▶ [SOURCE DATA]:

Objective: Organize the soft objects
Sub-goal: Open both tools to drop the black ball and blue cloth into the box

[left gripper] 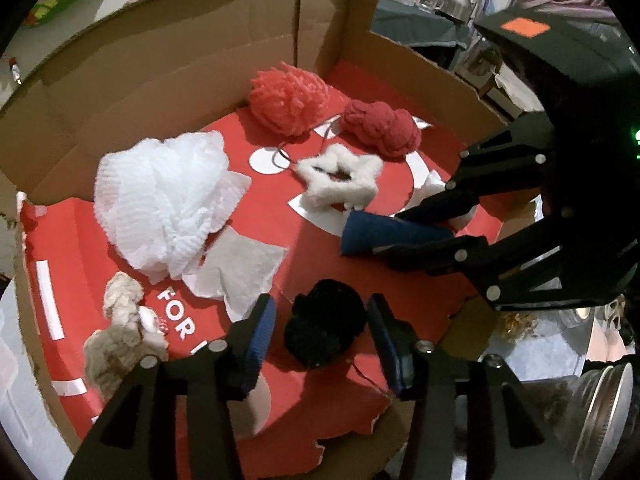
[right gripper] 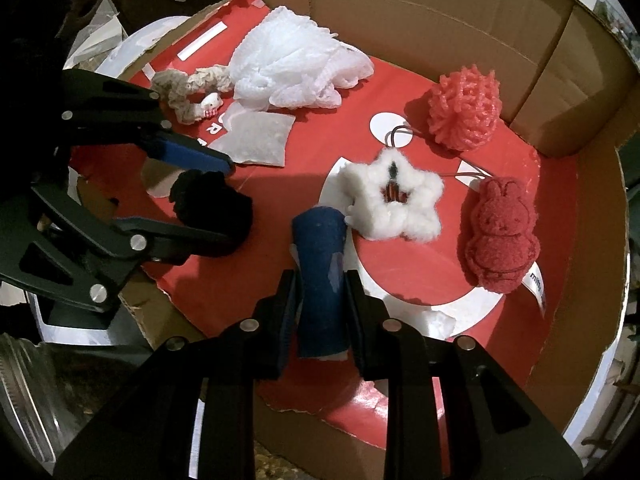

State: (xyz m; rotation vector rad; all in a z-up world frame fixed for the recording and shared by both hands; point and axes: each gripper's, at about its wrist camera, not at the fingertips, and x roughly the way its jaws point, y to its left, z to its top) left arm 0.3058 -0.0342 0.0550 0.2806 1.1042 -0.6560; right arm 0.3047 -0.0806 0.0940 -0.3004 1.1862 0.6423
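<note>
Cardboard box (right gripper: pixel 560 80), red liner. My left gripper (left gripper: pixel 320 336) fingers wide, straddling black pom-pom (left gripper: pixel 324 332); could snag it when lifting. Right gripper (right gripper: pixel 320 312) clamps blue roll (right gripper: pixel 320 272); may slip.

A: Red printed cardboard sheet (right gripper: pixel 304 152), white markings. White fluffy star (right gripper: pixel 394 200), dark red rabbit-shaped plush (right gripper: pixel 502 236).

B: Coral looped pompom (right gripper: pixel 464 108), black fuzzy ball (left gripper: pixel 324 334), white mesh pouf (left gripper: pixel 164 200).
</note>
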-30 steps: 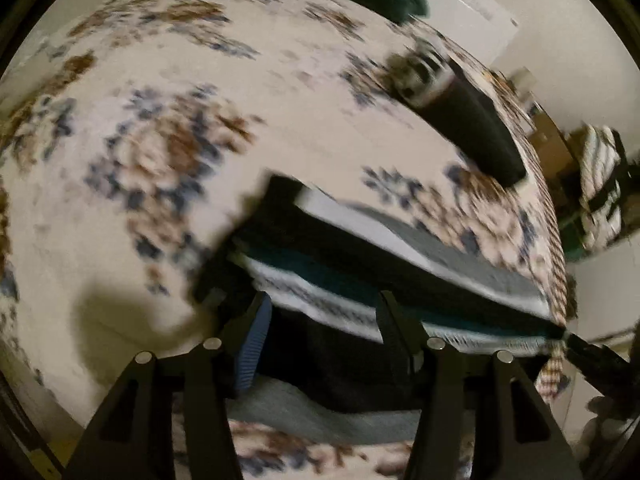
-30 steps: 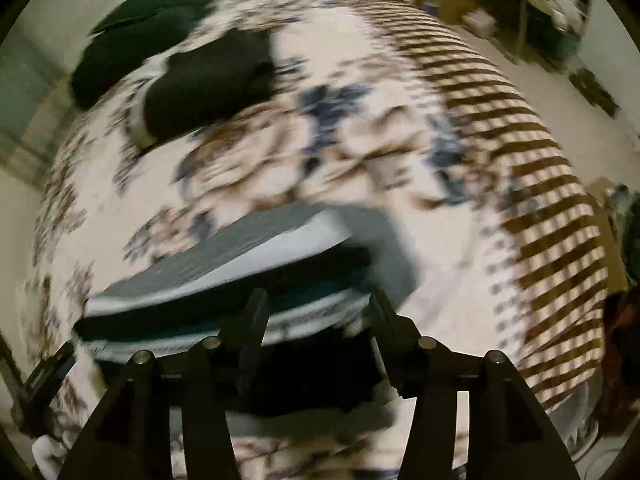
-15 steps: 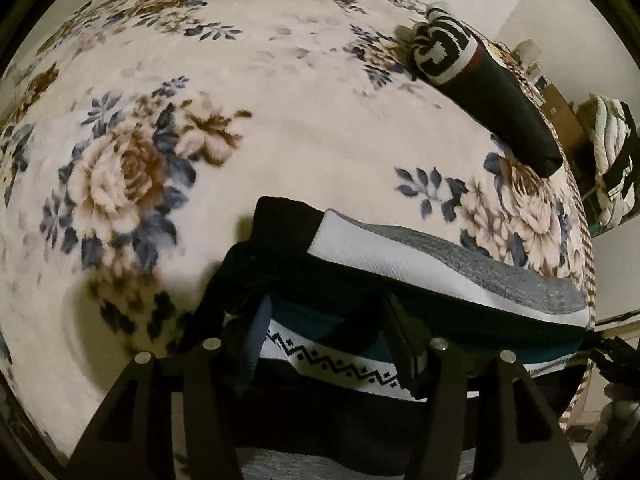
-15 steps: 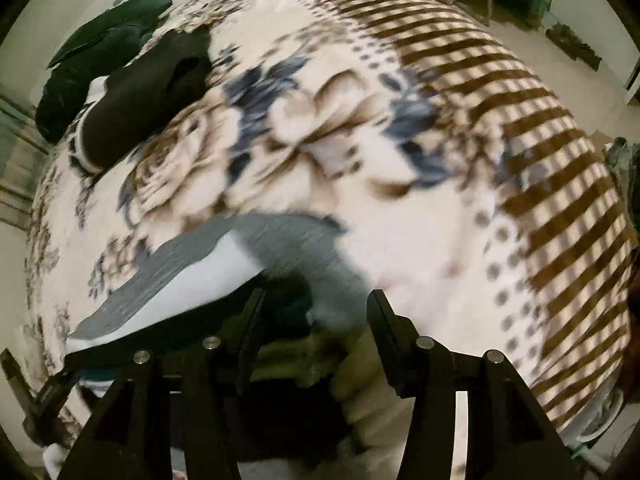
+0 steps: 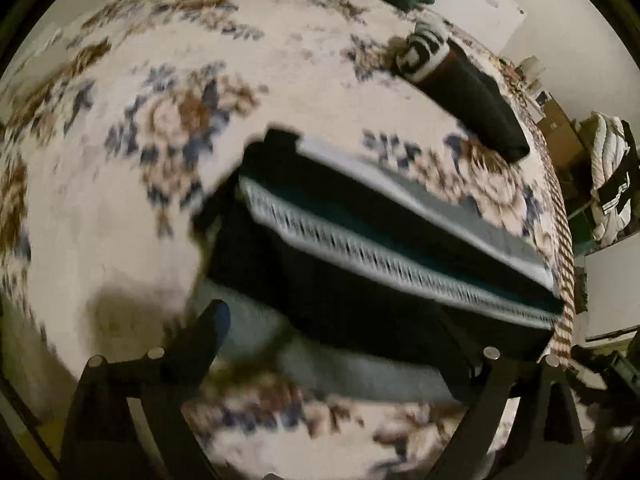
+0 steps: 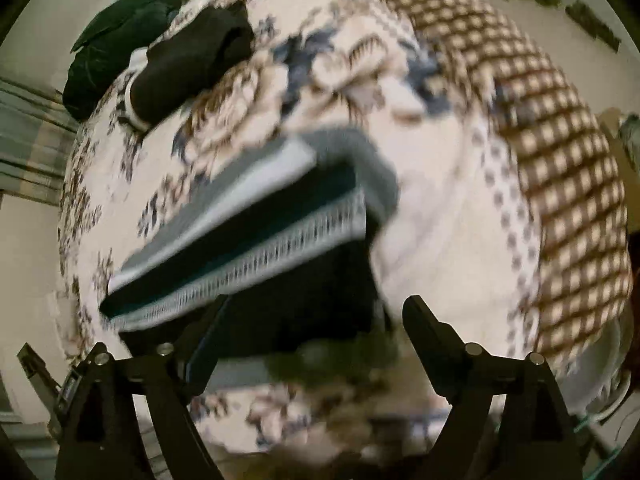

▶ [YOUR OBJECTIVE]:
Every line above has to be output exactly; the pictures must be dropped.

▶ [RESPONSE TO THE EXERCISE]:
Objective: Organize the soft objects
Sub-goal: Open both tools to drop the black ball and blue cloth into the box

[left gripper] 
[right gripper] 

State: (xyz m; rotation vector rad; all in a z-up world frame fixed for the recording and shared by both hands; point and axes: each gripper's, at about its wrist camera, not at the fingertips, and x roughly the way its jaws point, y to its left, z to its top) left arm 0.3058 -0.0342 0.0550 0.2806 1.1042 -0.6560; right arm 0.3047 -0.0806 0.0940 -0.3004 1.1862 0.6423
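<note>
Cardboard box (right gripper: pixel 560 80), red liner. My left gripper (left gripper: pixel 320 336) fingers wide, straddling black pom-pom (left gripper: pixel 324 332); could snag it when lifting. Right gripper (right gripper: pixel 320 312) clamps blue roll (right gripper: pixel 320 272); may slip.

A: Red printed cardboard sheet (right gripper: pixel 304 152), white markings. White fluffy star (right gripper: pixel 394 200), dark red rabbit-shaped plush (right gripper: pixel 502 236).

B: Coral looped pompom (right gripper: pixel 464 108), black fuzzy ball (left gripper: pixel 324 334), white mesh pouf (left gripper: pixel 164 200).
</note>
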-30 steps: 
-30 steps: 
-15 steps: 
-15 steps: 
+0 steps: 
+0 steps: 

No more output is needed.